**WORK REQUEST:**
Without including any images, repeat the data exactly.

**INPUT DATA:**
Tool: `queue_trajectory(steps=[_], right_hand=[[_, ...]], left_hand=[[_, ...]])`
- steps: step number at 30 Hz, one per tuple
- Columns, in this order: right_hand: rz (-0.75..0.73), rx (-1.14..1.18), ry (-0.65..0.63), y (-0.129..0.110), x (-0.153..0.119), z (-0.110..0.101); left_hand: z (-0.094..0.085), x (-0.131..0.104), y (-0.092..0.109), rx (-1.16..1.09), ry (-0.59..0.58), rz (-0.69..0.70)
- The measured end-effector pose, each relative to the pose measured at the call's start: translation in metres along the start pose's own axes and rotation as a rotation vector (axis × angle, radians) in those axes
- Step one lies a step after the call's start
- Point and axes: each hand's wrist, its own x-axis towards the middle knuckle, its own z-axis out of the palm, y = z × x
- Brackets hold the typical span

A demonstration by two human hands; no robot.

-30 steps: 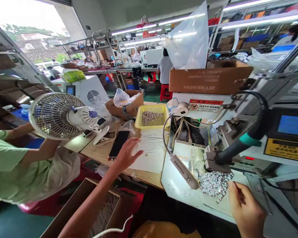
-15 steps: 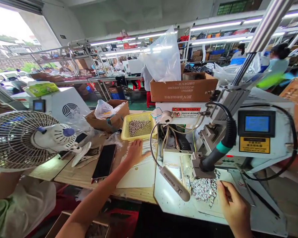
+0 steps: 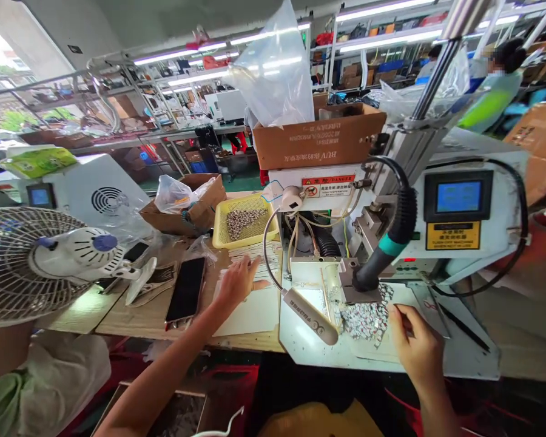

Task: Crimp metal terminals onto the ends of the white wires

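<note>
My left hand (image 3: pixel 237 283) rests on a white sheet (image 3: pixel 243 321) lined with thin pale strips (image 3: pixel 246 250), its fingers apart and its thumb out to the right. Just beyond its fingertips stands a yellow mesh basket (image 3: pixel 217 229) with many small metallic parts (image 3: pixel 242 222) in it. My right hand (image 3: pixel 416 340) is closed, thumb and index finger together, at the right side of a pile of small silvery pieces (image 3: pixel 366 318). Whatever is between those fingertips is too small to make out. The pile lies on the white machine base, under a metal machine head (image 3: pixel 349 282).
A grey hand-held-shaped unit (image 3: pixel 312 318) on a cable lies across the machine base. Left of the sheet are a phone (image 3: pixel 186 290), a white fan (image 3: pixel 73 255) and an open carton (image 3: pixel 173 221). Another person's arm (image 3: pixel 4 352) is at the far left.
The camera view has shifted and tilted downward. My left hand has drawn slightly back from the basket, its fingers bending a little more. My right hand stays beside the pile, still pinched.
</note>
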Motion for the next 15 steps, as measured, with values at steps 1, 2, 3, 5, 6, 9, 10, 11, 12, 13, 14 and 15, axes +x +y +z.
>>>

**FINISHED EXERCISE:**
Tool: `queue_trajectory(steps=[_], right_hand=[[_, ...]], left_hand=[[_, ...]])`
- steps: step number at 30 Hz, one per tuple
- Columns, in this order: right_hand: rz (-0.75..0.73), rx (-1.14..1.18), ry (-0.65..0.63), y (-0.129..0.110), x (-0.153..0.119), z (-0.110..0.101); left_hand: z (-0.094..0.085), x (-0.131..0.104), y (-0.092..0.109), rx (-1.16..1.09), ry (-0.59..0.58), rz (-0.69..0.70)
- The measured end-effector pose, each relative to the pose measured at the call's start: translation in metres along the start pose's own axes and rotation as a rotation vector (axis × angle, radians) in those axes
- Step one lies a step after the call's start
- Point and axes: each hand's wrist, its own x-axis towards the middle knuckle, its own z-axis out of the palm, y = z × x
- Brackets hold the typical span

A demonstration by two human hands; no robot.

-30 steps: 
-15 steps: 
+0 steps: 

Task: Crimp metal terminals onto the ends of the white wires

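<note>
My left hand (image 3: pixel 237 283) rests on a white sheet (image 3: pixel 243 321) lined with thin pale strips (image 3: pixel 246 250), its fingers apart and its thumb out to the right. Just beyond its fingertips stands a yellow mesh basket (image 3: pixel 217 229) with many small metallic parts (image 3: pixel 242 222) in it. My right hand (image 3: pixel 416 340) is closed, thumb and index finger together, at the right side of a pile of small silvery pieces (image 3: pixel 366 318). Whatever is between those fingertips is too small to make out. The pile lies on the white machine base, under a metal machine head (image 3: pixel 349 282).
A grey hand-held-shaped unit (image 3: pixel 312 318) on a cable lies across the machine base. Left of the sheet are a phone (image 3: pixel 186 290), a white fan (image 3: pixel 73 255) and an open carton (image 3: pixel 173 221). Another person's arm (image 3: pixel 4 352) is at the far left.
The camera view has shifted and tilted downward. My left hand has drawn slightly back from the basket, its fingers bending a little more. My right hand stays beside the pile, still pinched.
</note>
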Motion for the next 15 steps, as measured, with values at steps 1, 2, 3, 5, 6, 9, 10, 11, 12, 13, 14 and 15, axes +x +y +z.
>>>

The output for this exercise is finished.